The Enterprise Server assigns users to principals or groups, rather than to security roles. When you are developing a Java EE application, you don’t need to know what categories of users have been defined for the realm in which the application will be run. In the Java EE platform, the security architecture provides a mechanism for mapping the security roles defined in the application to the users, principals, or groups defined in the runtime realm. The deployer will work with the security view provided by the application developer to implement this mapping.
One way to declare a mapping between a security role used in the application and one or more groups and/or principals defined for the applicable realm of the Enterprise Server is to use the security-role-mapping element in the runtime deployment descriptor (sun-application.xml, sun-web.xml, or sun-ejb-jar.xml.) This is the method to use when the role name defined in the application does not match the group or principal name defined for the Enterprise Server. An example of this role mapping can be found in Part VII, Security, in The Java EE 6 Tutorial, Volume II.
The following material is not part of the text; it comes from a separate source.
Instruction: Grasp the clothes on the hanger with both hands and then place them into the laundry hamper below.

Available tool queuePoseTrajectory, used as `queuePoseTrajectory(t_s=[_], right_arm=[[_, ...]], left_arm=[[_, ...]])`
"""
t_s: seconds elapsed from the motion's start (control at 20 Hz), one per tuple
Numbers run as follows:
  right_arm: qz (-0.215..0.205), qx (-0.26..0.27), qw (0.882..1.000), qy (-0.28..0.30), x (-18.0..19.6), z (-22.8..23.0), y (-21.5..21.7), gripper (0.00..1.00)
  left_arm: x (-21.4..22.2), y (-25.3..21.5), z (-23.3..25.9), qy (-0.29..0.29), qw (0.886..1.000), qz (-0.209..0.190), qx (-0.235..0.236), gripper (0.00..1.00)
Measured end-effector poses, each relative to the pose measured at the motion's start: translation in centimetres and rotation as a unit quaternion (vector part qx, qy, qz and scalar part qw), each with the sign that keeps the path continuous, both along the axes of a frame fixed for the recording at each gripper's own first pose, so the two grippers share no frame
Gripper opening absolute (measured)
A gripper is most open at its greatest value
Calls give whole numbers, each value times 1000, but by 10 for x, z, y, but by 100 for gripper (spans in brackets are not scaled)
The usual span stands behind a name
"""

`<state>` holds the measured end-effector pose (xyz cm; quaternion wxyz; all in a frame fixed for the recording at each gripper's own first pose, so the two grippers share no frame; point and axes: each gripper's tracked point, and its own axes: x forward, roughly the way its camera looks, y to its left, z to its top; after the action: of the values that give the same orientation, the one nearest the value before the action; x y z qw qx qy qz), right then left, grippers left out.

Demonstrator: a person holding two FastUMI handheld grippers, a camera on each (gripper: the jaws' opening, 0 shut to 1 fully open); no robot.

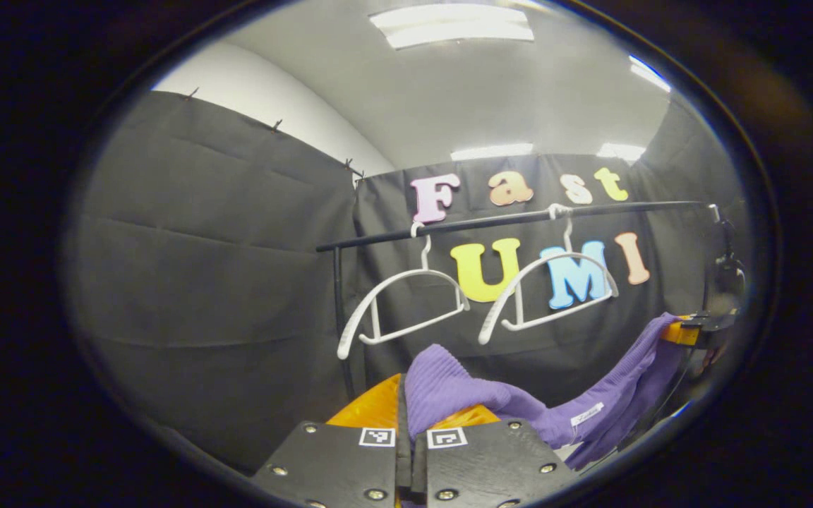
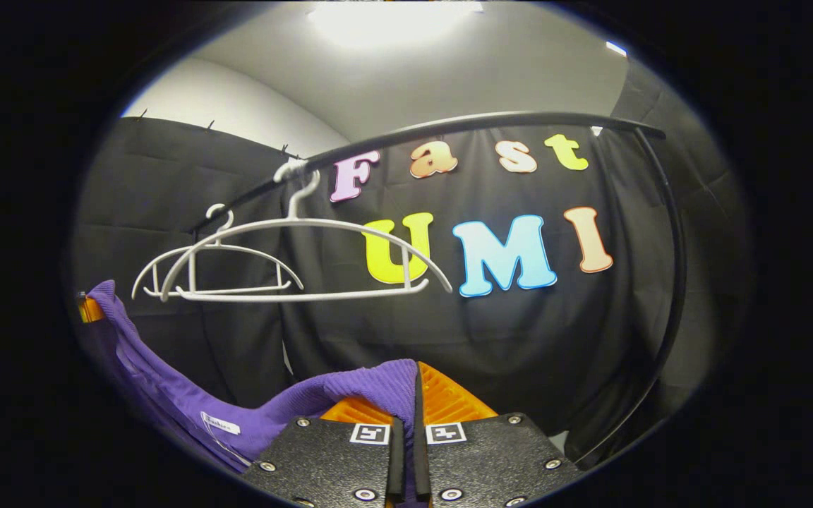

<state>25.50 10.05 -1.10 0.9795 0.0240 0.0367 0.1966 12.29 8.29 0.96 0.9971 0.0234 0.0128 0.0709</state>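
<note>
A purple ribbed garment (image 1: 491,402) stretches between my two grippers, off the hangers. In the left gripper view my left gripper (image 1: 406,413) is shut on one end of it, its orange fingers (image 1: 371,406) pinching the cloth. The garment runs right to the other gripper (image 1: 689,330), which holds the far end. In the right gripper view my right gripper (image 2: 417,395) is shut on the purple garment (image 2: 350,395), which sags left toward the other gripper's orange finger (image 2: 89,309). Two white hangers (image 1: 406,303) (image 1: 555,289) hang bare on the black rail (image 1: 505,220).
The black rail (image 2: 463,125) curves down into an upright post (image 2: 671,282) at the right of the right gripper view. Both white hangers (image 2: 293,261) hang close above and left of my right gripper. Black cloth walls close in all around.
</note>
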Motion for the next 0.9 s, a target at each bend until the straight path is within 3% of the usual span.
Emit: queuePoseTrajectory(t_s=[0.45,0.5,0.55,0.7,0.9], right_arm=[[15,11,1000,-5,-87,27,21,5],[18,11,1000,-3,-94,25,24,5],[20,11,1000,-1,-101,24,27,5],[31,9,999,13,-120,13,39,5],[44,-4,998,33,-143,-10,50,5]], left_arm=[[-43,-52,15,-18,997,-70,-24,6],[-47,-57,12,-17,997,-76,-27,1],[-49,-63,7,-14,996,-81,-29,6],[-58,-81,-12,1,994,-100,-41,0],[-61,-102,-44,24,991,-117,-55,1]])
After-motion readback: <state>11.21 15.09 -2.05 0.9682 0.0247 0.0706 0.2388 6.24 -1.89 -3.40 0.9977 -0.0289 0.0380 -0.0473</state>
In the tutorial, the role names used in the application are the same as the group names defined on the Enterprise Server. Under these circumstances, you can enable a default principal-to-role mapping on the Enterprise Server using the Admin Console. To enable the default principal-to-role-mapping, follow these steps:
Start the Enterprise Server, then the Admin Console.
Expand the Configuration node.
Select the Security node.
On the Security page, check the Enabled box beside Default Principal to Role Mapping.